Who am I to know the answers to your questions?
I’m a holistic-minded mom, a sometimes beach bum, a real food foodie, a curious health researcher, and I’ve been practicing holistic and Chinese medicine for over a decade. That said, the answers here are only my opinion, and shouldn’t be construed as medical advice.
If you read something here and have your own wisdom or opinion to add, by all means, please leave a comment so we can all benefit from your experiences and perspective.

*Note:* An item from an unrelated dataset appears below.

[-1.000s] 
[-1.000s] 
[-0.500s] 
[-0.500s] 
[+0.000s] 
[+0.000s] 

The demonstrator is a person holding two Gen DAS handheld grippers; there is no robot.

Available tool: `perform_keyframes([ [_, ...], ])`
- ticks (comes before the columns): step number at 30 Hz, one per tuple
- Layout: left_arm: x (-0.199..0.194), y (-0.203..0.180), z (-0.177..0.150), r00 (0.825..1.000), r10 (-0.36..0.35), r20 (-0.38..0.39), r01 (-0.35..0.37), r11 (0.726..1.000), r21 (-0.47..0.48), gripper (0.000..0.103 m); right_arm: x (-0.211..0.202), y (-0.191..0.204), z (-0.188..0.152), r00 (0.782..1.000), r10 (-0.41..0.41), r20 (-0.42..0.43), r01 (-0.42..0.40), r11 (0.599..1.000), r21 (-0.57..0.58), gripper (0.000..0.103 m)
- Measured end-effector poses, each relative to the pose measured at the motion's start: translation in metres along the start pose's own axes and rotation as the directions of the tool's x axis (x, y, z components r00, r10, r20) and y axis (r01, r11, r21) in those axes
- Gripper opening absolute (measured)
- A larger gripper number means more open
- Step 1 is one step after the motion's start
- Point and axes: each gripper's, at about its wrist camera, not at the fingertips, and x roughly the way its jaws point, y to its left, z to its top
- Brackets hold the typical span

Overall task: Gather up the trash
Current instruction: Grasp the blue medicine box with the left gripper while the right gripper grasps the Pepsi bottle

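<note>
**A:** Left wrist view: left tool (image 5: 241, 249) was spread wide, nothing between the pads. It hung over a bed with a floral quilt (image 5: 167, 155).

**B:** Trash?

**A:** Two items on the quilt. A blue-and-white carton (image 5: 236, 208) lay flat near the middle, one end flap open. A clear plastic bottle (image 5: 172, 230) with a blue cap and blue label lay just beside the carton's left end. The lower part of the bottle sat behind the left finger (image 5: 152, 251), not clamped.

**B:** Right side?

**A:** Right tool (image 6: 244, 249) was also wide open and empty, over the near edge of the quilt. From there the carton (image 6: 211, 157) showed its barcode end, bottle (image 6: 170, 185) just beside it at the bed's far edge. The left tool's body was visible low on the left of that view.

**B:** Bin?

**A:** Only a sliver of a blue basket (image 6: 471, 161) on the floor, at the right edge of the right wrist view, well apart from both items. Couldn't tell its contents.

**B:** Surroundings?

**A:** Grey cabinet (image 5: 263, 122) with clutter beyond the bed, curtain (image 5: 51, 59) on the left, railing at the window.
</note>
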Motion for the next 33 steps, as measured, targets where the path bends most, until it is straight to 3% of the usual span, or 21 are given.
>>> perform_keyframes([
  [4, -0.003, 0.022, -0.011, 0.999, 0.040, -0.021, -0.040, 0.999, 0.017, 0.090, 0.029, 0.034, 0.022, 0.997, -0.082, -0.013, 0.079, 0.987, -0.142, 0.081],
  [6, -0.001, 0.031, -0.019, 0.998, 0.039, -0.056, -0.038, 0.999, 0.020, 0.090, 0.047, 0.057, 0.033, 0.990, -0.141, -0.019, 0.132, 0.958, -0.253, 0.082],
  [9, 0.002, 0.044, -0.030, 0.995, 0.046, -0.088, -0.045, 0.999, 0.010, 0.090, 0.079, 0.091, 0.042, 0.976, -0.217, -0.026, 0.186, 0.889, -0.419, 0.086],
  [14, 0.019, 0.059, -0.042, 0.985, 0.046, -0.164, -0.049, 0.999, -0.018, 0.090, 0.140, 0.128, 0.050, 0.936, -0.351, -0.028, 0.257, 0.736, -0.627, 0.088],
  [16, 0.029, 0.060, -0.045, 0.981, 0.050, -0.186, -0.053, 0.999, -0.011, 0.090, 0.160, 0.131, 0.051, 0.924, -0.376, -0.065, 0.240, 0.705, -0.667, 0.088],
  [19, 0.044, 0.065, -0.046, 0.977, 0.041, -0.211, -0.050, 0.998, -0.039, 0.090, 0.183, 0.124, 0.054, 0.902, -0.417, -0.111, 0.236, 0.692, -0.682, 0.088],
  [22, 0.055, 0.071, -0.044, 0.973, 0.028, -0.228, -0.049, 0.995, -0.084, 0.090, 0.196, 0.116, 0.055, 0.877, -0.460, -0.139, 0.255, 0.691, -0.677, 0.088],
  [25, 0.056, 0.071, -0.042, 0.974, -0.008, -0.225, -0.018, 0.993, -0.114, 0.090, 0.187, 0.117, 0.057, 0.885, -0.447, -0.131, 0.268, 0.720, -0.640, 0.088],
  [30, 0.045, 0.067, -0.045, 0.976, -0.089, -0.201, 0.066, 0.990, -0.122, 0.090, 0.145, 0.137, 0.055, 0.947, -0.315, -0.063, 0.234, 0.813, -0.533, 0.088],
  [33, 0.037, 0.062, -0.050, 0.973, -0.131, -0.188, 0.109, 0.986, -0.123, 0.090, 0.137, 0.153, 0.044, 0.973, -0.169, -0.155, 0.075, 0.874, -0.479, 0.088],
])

Okey dokey! Let’s dive in…
Question 1: Birth control pills and breastfeeding
Kirsten wants to know…
I am currently breastfeeding my 6 month old baby and I am worried that the hormones in the pill will affect her. I have read on many websites that the progestin only mini pill is safe to use, however I’d like to get some information from a holistic point of view.
Thanks for your question, Kristen. I have a much more extensive post on birth control coming soon, but in the meantime, it’s my opinion that any hormonal birth control is not a great idea during nursing.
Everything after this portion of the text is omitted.